Your Next Apple Device Could Detect What You’re Doing; Whether You’re Cooking or Exercising
Big tech companies continue to explore the limits of artificial intelligence to better understand the context in which users interact with their devices.
Now, a team of Apple researchers has published a study showing how language models can accurately determine what physical task a person is performing simply by combining motion sensor data with processed sound information.
Instead of feeding the AI direct audio recordings — which could pose privacy risks — the system uses text-based sound descriptions. These labels, generated by smaller models, are combined with accelerometer and gyroscope data. This allows the language model to interpret the overall situation.
Apple’s AI Can Deduce Human Actions Without Prior Training
To test this theory, Apple engineers used the large Ego4D dataset, which includes first-person recordings of real-life situations. The experiment focused on identifying 12 everyday activities, ranging from household tasks like washing dishes, cooking, and vacuuming, to leisure and fitness activities like reading, playing with pets, or lifting weights.

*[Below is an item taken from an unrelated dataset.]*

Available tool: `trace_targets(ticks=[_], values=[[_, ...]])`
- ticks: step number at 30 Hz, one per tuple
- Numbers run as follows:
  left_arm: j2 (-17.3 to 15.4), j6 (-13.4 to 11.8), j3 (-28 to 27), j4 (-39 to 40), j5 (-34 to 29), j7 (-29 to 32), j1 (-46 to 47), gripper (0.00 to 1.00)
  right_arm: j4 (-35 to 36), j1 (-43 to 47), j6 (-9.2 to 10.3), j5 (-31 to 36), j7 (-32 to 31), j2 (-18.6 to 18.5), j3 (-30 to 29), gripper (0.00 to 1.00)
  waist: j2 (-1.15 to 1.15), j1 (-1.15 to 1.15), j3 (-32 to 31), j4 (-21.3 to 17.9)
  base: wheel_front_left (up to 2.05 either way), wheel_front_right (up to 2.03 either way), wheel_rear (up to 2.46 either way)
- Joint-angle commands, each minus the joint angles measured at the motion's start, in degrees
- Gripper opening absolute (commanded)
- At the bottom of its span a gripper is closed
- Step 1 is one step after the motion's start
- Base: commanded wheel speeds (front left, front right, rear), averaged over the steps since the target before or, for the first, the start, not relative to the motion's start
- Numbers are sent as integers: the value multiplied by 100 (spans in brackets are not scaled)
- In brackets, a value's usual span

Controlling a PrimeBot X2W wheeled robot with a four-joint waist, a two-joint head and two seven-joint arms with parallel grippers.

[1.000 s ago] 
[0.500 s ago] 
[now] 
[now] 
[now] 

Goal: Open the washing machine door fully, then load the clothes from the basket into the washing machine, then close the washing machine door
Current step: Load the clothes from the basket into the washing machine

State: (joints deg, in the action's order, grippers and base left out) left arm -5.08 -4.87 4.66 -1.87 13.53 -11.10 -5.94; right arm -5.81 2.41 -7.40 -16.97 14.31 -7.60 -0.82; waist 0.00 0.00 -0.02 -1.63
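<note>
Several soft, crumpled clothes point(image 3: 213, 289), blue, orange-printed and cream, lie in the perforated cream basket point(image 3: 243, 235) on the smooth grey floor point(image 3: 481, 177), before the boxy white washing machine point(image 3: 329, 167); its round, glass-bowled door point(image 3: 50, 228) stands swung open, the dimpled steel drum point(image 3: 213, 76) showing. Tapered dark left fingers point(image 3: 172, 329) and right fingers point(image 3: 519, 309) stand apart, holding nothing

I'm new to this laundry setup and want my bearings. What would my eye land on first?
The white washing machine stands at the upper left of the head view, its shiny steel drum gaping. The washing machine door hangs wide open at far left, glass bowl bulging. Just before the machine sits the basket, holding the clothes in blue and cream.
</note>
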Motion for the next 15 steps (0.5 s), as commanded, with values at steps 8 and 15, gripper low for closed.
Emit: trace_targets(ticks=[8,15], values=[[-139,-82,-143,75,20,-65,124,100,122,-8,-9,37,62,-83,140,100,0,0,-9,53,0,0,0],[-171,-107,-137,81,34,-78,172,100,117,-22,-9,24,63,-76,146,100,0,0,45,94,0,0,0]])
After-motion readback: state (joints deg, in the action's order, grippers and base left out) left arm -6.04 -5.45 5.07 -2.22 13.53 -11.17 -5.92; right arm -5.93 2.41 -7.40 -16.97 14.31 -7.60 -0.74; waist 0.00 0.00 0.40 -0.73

What stands out is how efficient the tested models, such as Gemini and Qwen, turned out to be. They correctly identified the activity using the zero-shot technique — meaning they were not specifically trained to recognize those patterns beforehand. The AI inferred the action based solely on the combined data logic and improved accuracy even more when given just one example for reference.
This progress suggests that future smartwatches or iPhones could provide far more detailed health and activity tracking. By processing these signals through a language model, devices could understand complex contexts where traditional sensors struggle. This approach also saves memory and resources since it doesn’t require large, specialized models for each type of human activity.